Work required: Exact transcription of the following records is needed, with every picture dropped.

Recorded data:
○ ○ ○

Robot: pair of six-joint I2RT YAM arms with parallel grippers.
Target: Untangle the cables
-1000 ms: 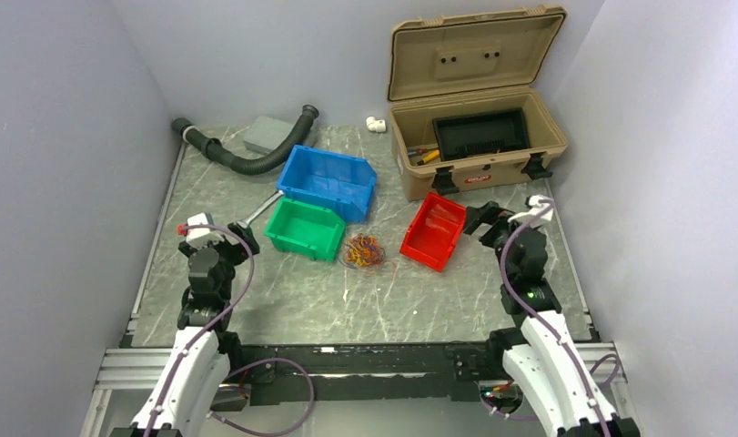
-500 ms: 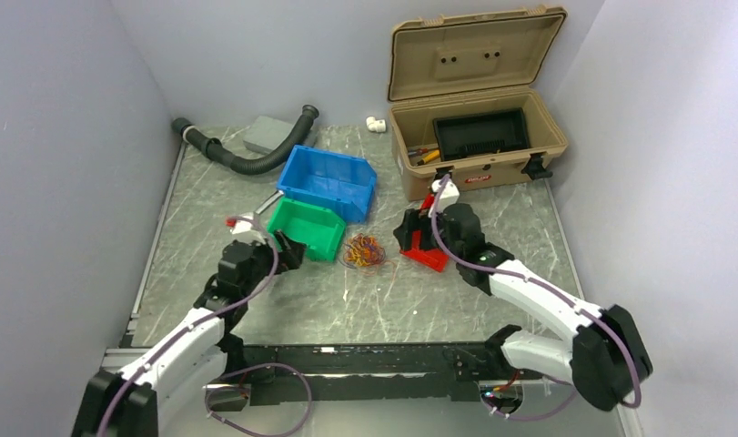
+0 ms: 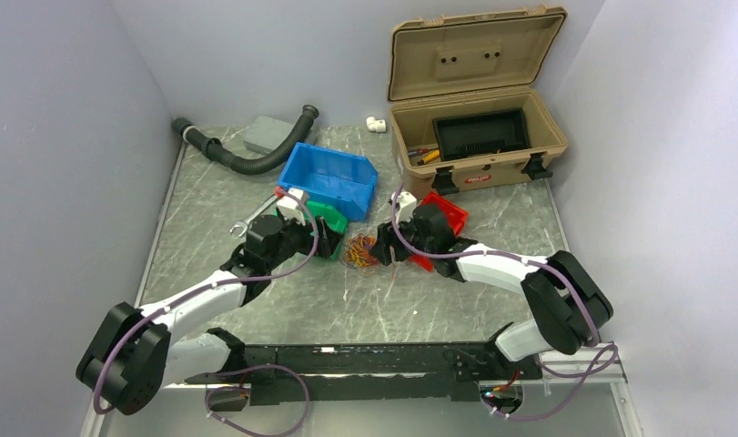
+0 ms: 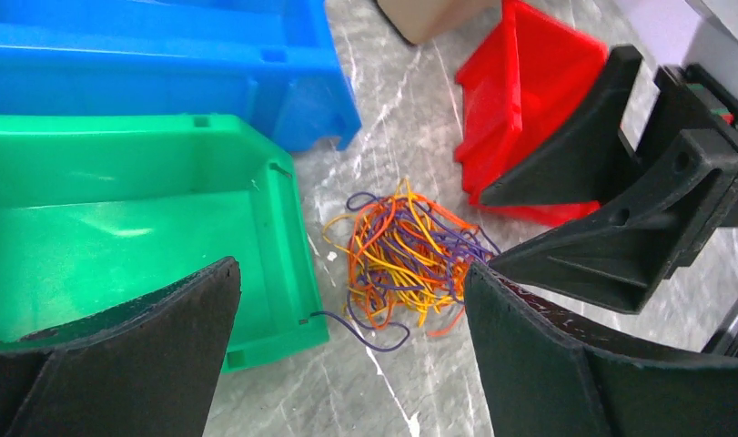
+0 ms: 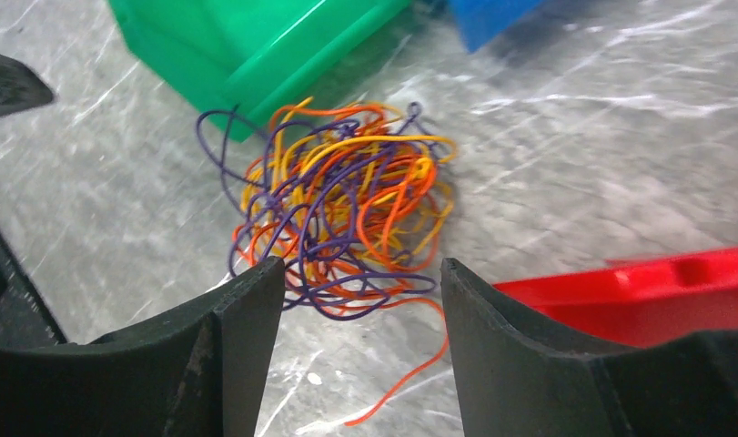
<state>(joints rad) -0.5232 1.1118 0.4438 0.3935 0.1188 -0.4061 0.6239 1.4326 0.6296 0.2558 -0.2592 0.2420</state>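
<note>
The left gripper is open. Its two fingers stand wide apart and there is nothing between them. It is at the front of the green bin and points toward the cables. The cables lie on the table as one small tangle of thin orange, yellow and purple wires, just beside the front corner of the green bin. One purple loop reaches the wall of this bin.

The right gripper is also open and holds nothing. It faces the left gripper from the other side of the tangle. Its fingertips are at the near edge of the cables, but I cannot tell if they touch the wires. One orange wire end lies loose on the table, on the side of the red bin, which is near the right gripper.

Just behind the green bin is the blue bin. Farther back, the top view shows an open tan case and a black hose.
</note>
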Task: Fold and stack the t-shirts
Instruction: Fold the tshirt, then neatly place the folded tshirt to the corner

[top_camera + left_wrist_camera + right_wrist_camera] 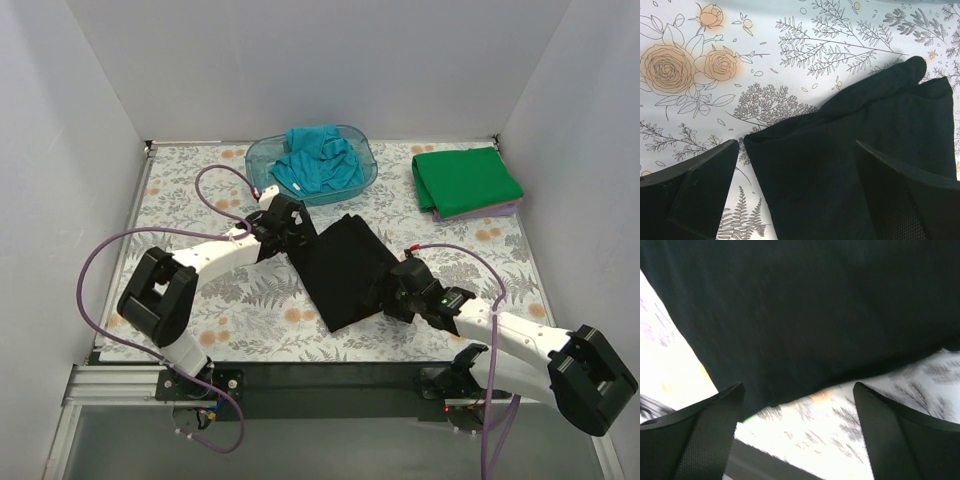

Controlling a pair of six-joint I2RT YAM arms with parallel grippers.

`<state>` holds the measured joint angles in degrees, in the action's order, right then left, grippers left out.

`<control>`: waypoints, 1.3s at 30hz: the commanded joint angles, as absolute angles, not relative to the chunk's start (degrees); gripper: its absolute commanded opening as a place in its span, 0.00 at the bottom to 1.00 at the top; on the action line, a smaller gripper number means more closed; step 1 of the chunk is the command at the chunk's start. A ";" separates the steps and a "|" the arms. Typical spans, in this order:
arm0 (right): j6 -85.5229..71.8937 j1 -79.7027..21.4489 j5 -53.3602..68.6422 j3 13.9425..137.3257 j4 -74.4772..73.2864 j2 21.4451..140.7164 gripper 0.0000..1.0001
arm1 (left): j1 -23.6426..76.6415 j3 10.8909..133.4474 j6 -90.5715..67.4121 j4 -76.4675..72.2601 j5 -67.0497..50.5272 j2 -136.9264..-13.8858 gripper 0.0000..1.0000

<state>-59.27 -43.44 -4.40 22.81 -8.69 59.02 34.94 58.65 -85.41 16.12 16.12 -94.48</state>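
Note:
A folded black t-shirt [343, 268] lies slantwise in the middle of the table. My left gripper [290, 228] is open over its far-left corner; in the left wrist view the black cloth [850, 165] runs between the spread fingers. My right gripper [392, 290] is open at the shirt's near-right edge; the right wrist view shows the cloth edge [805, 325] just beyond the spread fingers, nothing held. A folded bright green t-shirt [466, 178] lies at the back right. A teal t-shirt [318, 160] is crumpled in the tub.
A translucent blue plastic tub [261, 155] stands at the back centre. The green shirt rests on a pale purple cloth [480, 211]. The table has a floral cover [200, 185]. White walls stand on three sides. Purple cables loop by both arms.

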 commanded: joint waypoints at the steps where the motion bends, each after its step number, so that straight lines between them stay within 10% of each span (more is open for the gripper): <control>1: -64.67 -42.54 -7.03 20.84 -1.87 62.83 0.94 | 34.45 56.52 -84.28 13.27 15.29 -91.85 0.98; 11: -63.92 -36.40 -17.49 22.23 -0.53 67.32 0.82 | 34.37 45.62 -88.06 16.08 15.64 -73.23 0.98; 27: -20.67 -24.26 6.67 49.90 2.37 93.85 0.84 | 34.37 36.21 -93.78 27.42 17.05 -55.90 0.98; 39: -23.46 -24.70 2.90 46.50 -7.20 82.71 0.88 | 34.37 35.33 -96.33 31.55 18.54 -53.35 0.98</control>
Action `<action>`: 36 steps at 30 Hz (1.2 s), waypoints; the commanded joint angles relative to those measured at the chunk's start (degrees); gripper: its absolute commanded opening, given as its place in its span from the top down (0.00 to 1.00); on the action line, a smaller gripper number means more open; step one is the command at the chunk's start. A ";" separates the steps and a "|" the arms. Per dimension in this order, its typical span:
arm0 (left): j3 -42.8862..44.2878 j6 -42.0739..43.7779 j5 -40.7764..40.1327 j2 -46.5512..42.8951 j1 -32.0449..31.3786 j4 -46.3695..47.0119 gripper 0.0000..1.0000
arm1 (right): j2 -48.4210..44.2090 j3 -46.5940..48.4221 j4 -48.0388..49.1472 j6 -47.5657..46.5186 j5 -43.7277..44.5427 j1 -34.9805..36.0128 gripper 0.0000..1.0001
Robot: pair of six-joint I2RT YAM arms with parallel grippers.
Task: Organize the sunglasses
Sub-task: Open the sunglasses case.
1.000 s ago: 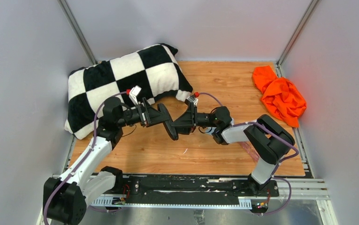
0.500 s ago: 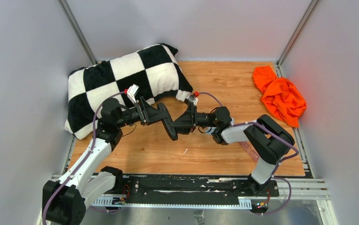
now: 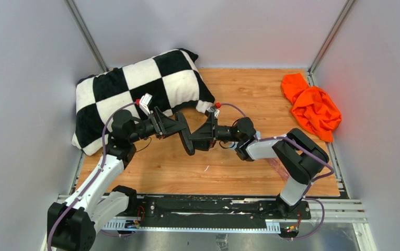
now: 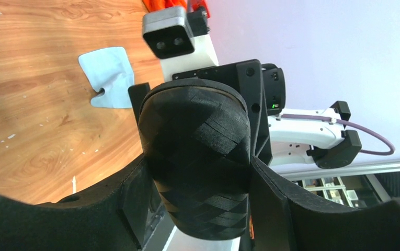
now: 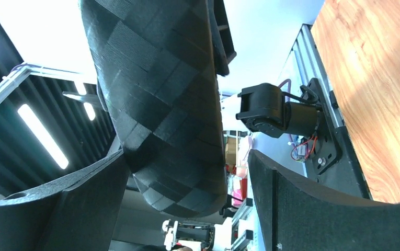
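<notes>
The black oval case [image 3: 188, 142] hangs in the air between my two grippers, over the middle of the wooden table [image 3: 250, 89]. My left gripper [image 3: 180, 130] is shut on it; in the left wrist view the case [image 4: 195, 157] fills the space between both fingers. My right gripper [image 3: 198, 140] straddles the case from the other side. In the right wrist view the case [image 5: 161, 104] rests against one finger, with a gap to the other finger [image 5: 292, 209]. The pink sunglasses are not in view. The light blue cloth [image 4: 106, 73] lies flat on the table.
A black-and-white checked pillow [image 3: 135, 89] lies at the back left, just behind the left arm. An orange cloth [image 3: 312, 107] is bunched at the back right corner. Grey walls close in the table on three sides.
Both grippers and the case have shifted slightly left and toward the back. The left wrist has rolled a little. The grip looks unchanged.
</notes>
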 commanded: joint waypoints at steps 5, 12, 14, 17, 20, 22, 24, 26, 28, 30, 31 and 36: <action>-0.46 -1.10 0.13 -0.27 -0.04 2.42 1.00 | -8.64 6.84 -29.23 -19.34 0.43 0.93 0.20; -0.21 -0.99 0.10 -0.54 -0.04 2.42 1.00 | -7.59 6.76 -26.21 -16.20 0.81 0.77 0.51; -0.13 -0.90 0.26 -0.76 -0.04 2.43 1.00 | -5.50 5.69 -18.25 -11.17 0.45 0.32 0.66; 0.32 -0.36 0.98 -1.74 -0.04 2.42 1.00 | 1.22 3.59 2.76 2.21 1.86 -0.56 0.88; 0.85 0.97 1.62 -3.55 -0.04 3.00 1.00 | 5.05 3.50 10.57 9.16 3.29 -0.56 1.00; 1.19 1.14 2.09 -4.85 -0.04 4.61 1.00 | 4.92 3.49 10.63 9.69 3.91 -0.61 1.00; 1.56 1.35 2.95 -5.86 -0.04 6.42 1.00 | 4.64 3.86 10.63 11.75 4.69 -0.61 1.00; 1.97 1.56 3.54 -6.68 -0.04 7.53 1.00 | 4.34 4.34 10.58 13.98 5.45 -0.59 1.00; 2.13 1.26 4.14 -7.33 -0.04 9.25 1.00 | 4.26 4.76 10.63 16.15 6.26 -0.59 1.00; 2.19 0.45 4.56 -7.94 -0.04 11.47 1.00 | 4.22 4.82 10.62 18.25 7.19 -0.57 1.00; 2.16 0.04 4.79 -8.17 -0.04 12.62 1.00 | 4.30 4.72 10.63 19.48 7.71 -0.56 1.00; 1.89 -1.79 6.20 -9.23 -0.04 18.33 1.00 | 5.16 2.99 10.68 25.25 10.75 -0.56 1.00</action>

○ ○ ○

Solved problem:
Robot: pair of six-joint I2RT YAM arms with parallel grippers.
Target: Untangle the cables
-1000 ms: 
-500 ms: 
+0 ms: 
+0 ms: 
+0 ms: 
<state>(joints rad) -0.5232 1.1118 0.4438 0.3935 0.1188 -0.4061 0.6239 1.4326 0.6296 0.2558 -0.2592 0.2420</state>
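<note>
The left gripper is open. Its two fingers stand wide apart and there is nothing between them. It is at the front of the green bin and points toward the cables. The cables lie on the table as one small tangle of thin orange, yellow and purple wires, just beside the front corner of the green bin. One purple loop reaches the wall of this bin.

The right gripper is also open and holds nothing. It faces the left gripper from the other side of the tangle. Its fingertips are at the near edge of the cables, but I cannot tell if they touch the wires. One orange wire end lies loose on the table, on the side of the red bin, which is near the right gripper.

Just behind the green bin is the blue bin. Farther back, the top view shows an open tan case and a black hose.
</note>
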Task: Fold and stack the t-shirts
Instruction: Fold the tshirt, then neatly place the folded tshirt to the corner

[top_camera + left_wrist_camera + right_wrist_camera] 

Controlling a pair of six-joint I2RT YAM arms with parallel grippers.

`<state>` holds the measured joint angles in degrees, in the action's order, right then left, grippers left out.

`<control>`: waypoints, 1.3s at 30hz: the commanded joint angles, as absolute angles, not relative to the chunk's start (degrees); gripper: its absolute commanded opening as a place in its span, 0.00 at the bottom to 1.00 at the top; on the action line, a smaller gripper number means more closed; step 1 of the chunk is the command at the chunk's start. A ";" separates the steps and a "|" the arms. Typical spans, in this order:
arm0 (right): j6 -85.5229..71.8937 j1 -79.7027..21.4489 j5 -53.3602..68.6422 j3 13.9425..137.3257 j4 -74.4772..73.2864 j2 21.4451..140.7164 gripper 0.0000..1.0001
arm1 (left): j1 -23.6426..76.6415 j3 10.8909..133.4474 j6 -90.5715..67.4121 j4 -76.4675..72.2601 j5 -67.0497..50.5272 j2 -136.9264..-13.8858 gripper 0.0000..1.0000

<state>-59.27 -43.44 -4.40 22.81 -8.69 59.02 34.94 58.65 -85.41 16.12 16.12 -94.48</state>
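Note:
A folded black t-shirt [343, 268] lies slantwise in the middle of the table. My left gripper [290, 228] is open over its far-left corner; in the left wrist view the black cloth [850, 165] runs between the spread fingers. My right gripper [392, 290] is open at the shirt's near-right edge; the right wrist view shows the cloth edge [805, 325] just beyond the spread fingers, nothing held. A folded bright green t-shirt [466, 178] lies at the back right. A teal t-shirt [318, 160] is crumpled in the tub.
A translucent blue plastic tub [261, 155] stands at the back centre. The green shirt rests on a pale purple cloth [480, 211]. The table has a floral cover [200, 185]. White walls stand on three sides. Purple cables loop by both arms.
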
 commanded: joint waypoints at the steps where the motion bends, each after its step number, so that straight lines between them stay within 10% of each span (more is open for the gripper): <control>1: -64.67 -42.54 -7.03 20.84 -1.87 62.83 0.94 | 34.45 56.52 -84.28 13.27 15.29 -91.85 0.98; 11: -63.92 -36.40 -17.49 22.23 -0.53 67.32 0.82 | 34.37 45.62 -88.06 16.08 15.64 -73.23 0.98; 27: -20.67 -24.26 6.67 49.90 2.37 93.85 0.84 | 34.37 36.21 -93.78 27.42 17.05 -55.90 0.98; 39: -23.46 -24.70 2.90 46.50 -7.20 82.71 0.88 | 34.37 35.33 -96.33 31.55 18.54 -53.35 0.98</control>
Action `<action>`: 36 steps at 30 Hz (1.2 s), waypoints; the commanded joint angles relative to those measured at the chunk's start (degrees); gripper: its absolute commanded opening, given as its place in its span from the top down (0.00 to 1.00); on the action line, a smaller gripper number means more open; step one is the command at the chunk's start. A ";" separates the steps and a "|" the arms. Per dimension in this order, its typical span:
arm0 (left): j3 -42.8862..44.2878 j6 -42.0739..43.7779 j5 -40.7764..40.1327 j2 -46.5512..42.8951 j1 -32.0449..31.3786 j4 -46.3695..47.0119 gripper 0.0000..1.0000
arm1 (right): j2 -48.4210..44.2090 j3 -46.5940..48.4221 j4 -48.0388..49.1472 j6 -47.5657..46.5186 j5 -43.7277..44.5427 j1 -34.9805..36.0128 gripper 0.0000..1.0001
Robot: pair of six-joint I2RT YAM arms with parallel grippers.
Task: Organize the sunglasses
Sub-task: Open the sunglasses case.
1.000 s ago: 
0.500 s ago: 
now: 
now: 
now: 
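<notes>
The black oval case [image 3: 188, 142] hangs in the air between my two grippers, over the middle of the wooden table [image 3: 250, 89]. My left gripper [image 3: 180, 130] is shut on it; in the left wrist view the case [image 4: 195, 157] fills the space between both fingers. My right gripper [image 3: 198, 140] straddles the case from the other side. In the right wrist view the case [image 5: 161, 104] rests against one finger, with a gap to the other finger [image 5: 292, 209]. The pink sunglasses are not in view. The light blue cloth [image 4: 106, 73] lies flat on the table.
A black-and-white checked pillow [image 3: 135, 89] lies at the back left, just behind the left arm. An orange cloth [image 3: 312, 107] is bunched at the back right corner. Grey walls close in the table on three sides.
Both grippers and the case have shifted slightly left and toward the back. The left wrist has rolled a little. The grip looks unchanged.
</notes>
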 commanded: joint waypoints at steps 5, 12, 14, 17, 20, 22, 24, 26, 28, 30, 31 and 36: <action>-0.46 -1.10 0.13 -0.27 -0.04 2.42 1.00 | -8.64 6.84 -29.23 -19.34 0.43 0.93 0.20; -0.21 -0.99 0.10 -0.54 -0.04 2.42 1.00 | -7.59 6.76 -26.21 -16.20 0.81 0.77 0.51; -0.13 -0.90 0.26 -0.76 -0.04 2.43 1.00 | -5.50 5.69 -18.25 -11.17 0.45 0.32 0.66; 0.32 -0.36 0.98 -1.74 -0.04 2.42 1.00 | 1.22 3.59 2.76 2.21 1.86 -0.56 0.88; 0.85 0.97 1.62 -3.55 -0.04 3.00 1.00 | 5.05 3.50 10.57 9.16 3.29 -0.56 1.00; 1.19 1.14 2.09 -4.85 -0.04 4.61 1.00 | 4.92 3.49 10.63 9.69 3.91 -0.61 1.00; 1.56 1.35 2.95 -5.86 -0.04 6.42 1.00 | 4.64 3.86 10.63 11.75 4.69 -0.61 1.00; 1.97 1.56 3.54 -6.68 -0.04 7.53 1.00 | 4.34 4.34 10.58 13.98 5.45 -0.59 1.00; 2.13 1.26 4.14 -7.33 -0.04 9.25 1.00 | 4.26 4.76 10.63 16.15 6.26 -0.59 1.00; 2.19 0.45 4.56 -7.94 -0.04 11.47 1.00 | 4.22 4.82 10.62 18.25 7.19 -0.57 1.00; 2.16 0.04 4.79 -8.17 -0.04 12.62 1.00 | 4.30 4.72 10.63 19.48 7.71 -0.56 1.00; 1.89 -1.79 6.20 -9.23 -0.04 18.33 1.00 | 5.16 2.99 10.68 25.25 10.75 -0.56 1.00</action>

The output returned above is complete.